The Department of Geological Sciences, The Ohio State University, 125 S Oval Mall, Columbus, OH 43210

 

The exploitation of the Appalachian Upper Silurian Salina Deposits has a unique history that reflects the evolving role of geologists in exploring resources in the Appalachian Basin. This paper addresses the relationship between geologists and the development of this salt resource since the late 1700's. The Salina Deposits formed in shallow evaporite seas where halite precipitated. In the Appalachian Basin, the salt sequences are up to 191 feet thick and now occur between 500 to 9,000 feet below MSL. The Colonial United States obtained most of its salt from European sources. During the revolutionary war, British embargoes limited salt supplies, spurring U.S. production.

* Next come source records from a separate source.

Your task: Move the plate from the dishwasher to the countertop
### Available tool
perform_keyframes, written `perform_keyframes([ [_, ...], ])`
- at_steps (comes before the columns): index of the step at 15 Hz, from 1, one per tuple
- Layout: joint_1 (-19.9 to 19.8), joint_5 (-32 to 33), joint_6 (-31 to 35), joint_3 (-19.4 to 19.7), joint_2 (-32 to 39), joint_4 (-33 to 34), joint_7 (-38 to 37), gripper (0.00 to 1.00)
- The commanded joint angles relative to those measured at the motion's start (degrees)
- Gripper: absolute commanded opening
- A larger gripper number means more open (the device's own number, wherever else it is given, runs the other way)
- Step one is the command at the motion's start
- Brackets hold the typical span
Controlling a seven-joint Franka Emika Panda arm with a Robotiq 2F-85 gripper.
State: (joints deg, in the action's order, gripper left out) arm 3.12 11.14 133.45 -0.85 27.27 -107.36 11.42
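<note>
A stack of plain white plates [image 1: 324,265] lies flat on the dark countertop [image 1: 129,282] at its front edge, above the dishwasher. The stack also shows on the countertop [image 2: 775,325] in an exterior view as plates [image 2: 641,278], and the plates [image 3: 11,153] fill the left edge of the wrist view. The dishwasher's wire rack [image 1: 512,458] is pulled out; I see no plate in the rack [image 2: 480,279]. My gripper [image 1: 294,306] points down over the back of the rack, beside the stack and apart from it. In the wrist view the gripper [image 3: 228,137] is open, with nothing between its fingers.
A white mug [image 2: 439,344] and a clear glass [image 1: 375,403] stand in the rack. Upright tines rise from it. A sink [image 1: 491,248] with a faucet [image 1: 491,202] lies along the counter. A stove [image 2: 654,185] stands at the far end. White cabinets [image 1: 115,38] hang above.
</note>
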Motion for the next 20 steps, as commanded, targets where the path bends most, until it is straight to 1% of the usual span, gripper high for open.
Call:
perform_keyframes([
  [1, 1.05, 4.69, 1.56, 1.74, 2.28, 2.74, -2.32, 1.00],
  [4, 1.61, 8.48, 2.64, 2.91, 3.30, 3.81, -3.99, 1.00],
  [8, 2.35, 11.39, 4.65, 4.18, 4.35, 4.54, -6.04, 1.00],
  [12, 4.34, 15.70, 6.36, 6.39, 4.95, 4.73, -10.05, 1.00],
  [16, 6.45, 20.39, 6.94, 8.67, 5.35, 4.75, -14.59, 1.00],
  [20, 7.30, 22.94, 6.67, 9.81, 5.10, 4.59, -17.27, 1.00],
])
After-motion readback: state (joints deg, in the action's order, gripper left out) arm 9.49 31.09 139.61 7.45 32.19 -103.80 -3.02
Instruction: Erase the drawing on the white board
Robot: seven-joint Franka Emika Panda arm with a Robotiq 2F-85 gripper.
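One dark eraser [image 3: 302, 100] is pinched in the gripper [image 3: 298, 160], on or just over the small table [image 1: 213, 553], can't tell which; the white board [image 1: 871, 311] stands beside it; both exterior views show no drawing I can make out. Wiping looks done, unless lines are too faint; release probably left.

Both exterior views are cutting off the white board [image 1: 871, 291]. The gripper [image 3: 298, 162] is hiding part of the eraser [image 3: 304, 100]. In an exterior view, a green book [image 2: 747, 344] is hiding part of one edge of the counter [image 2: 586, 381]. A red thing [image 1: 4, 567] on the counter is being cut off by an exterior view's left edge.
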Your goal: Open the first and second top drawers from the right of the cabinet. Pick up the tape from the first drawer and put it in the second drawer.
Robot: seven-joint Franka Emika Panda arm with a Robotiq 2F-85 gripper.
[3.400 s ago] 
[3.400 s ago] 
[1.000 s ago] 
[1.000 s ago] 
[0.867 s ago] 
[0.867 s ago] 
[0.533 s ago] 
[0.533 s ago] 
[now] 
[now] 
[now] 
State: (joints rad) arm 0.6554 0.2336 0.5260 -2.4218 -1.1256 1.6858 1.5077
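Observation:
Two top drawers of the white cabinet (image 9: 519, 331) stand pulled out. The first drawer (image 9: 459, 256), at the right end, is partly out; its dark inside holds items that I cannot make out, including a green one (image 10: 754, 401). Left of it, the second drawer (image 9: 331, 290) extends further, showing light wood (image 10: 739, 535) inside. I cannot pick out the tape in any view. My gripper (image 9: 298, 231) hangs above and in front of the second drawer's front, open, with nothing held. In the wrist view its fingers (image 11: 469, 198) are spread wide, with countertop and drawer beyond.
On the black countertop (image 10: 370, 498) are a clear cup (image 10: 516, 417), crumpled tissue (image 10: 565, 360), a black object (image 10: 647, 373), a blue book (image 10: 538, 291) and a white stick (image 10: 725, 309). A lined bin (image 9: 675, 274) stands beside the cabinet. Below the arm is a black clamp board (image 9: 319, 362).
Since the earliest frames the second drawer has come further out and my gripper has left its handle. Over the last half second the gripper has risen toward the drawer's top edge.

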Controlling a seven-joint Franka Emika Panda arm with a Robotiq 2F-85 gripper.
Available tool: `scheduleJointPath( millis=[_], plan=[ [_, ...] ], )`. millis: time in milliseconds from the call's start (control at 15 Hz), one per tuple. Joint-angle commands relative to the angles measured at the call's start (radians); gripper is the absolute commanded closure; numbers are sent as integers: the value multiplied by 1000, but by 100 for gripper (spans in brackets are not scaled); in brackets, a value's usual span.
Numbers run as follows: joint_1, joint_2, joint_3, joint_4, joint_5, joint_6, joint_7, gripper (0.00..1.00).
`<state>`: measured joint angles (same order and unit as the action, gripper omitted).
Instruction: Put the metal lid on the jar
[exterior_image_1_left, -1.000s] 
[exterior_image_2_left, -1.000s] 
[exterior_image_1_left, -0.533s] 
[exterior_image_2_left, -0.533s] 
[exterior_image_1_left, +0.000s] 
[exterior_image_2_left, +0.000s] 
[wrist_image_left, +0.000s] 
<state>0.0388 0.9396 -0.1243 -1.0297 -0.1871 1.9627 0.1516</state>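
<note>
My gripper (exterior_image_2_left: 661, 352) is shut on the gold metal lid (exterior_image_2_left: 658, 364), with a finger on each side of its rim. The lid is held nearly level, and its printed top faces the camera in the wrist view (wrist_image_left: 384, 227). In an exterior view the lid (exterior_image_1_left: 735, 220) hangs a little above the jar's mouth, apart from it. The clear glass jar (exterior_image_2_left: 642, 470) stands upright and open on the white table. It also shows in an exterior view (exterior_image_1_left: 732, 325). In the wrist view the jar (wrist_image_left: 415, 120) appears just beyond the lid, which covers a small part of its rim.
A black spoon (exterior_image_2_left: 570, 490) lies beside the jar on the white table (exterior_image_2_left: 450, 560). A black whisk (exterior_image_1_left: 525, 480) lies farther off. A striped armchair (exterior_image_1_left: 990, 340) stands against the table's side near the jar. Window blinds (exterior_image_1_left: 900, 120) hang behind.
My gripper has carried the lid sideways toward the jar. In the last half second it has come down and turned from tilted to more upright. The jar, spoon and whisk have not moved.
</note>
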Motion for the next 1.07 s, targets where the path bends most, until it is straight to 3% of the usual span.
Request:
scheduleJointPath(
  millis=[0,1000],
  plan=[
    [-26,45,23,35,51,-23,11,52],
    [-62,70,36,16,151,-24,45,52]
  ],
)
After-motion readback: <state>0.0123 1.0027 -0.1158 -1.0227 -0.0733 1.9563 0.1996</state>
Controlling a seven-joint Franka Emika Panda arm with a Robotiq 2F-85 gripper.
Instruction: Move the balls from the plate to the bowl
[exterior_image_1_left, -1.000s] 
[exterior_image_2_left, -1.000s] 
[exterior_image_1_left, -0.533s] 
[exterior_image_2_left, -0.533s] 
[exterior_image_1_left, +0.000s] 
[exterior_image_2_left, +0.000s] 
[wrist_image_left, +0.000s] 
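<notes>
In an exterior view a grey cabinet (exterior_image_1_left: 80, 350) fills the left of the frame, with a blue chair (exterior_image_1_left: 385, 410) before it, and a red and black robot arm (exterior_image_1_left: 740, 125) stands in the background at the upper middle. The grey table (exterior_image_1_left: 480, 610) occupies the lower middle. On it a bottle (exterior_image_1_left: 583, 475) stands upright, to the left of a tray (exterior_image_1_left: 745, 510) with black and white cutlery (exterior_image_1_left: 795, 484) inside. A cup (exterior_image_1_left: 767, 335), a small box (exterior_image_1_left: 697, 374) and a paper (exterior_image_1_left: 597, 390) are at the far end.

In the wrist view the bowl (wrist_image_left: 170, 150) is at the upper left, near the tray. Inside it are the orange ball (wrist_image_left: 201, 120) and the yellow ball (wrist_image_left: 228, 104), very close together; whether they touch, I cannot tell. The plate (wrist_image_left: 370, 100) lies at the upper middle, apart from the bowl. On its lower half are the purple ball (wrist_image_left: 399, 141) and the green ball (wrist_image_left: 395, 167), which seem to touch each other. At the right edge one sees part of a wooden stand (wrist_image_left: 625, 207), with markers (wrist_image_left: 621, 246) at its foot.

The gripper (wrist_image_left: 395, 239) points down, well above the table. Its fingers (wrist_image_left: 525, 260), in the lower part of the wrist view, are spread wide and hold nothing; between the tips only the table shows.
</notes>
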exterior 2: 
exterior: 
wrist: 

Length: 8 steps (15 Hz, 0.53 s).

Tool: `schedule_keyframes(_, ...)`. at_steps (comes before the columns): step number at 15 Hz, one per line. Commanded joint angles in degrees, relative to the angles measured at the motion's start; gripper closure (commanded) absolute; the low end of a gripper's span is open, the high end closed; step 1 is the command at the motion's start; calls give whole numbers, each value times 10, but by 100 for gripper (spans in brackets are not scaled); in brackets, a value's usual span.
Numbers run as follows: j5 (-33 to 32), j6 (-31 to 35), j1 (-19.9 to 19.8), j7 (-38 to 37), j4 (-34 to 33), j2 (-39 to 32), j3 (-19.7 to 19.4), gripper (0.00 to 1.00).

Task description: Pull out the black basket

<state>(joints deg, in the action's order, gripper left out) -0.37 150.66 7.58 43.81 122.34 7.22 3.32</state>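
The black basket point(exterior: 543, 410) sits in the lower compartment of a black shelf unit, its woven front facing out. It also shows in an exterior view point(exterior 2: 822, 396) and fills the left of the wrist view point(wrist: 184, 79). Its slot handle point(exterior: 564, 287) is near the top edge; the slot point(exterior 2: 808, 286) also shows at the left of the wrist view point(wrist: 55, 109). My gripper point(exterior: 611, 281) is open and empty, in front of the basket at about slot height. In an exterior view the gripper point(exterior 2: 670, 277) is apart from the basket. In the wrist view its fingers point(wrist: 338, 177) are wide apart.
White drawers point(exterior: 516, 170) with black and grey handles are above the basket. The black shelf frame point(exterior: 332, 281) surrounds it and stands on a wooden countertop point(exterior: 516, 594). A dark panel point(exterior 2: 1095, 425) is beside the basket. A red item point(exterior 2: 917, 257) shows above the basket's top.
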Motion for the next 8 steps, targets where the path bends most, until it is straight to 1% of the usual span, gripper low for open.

The concentrated brines along the Kanawha River (WV) became the main source of U.S. salt from the late 1700's through 1860. Exploitation of Kanawha brines led to development of drilling technologies to extract brines from subsurface "veins." These drilling techniques were later utilized throughout the Appalachians for the development of coal and petroleum resources. The salt industry matured in the late 1800's, when larger companies dominated, and solution and deep mining enhanced salt production. Appalachian salt production centers shifted to Buffalo, Cleveland, Pittsburgh and Charleston. In the early 1900's, the Chlor-Alkali industry (electrochemical production of chlorine, caustic soda and hydrogen from salt brine) stimulated salt production in Appalachia. Inexpensive hydroelectric power helped the Buffalo-Niagara region become a center for producing Chlor-Alkali and synthetic chemicals. Development of the interstate highway system in the late 1950's created a new demand for highway de-icing salt. Demand was met by increasing deep mining of Salina salts, which required preparation of environmental impact assessments for mining permits. The most recent association between the Salina Deposits and geologists resulted from the 1980's hazardous waste regulations. Wastes from synthetic chemical industries required geologists to modify their skills to assess and treat pollutants.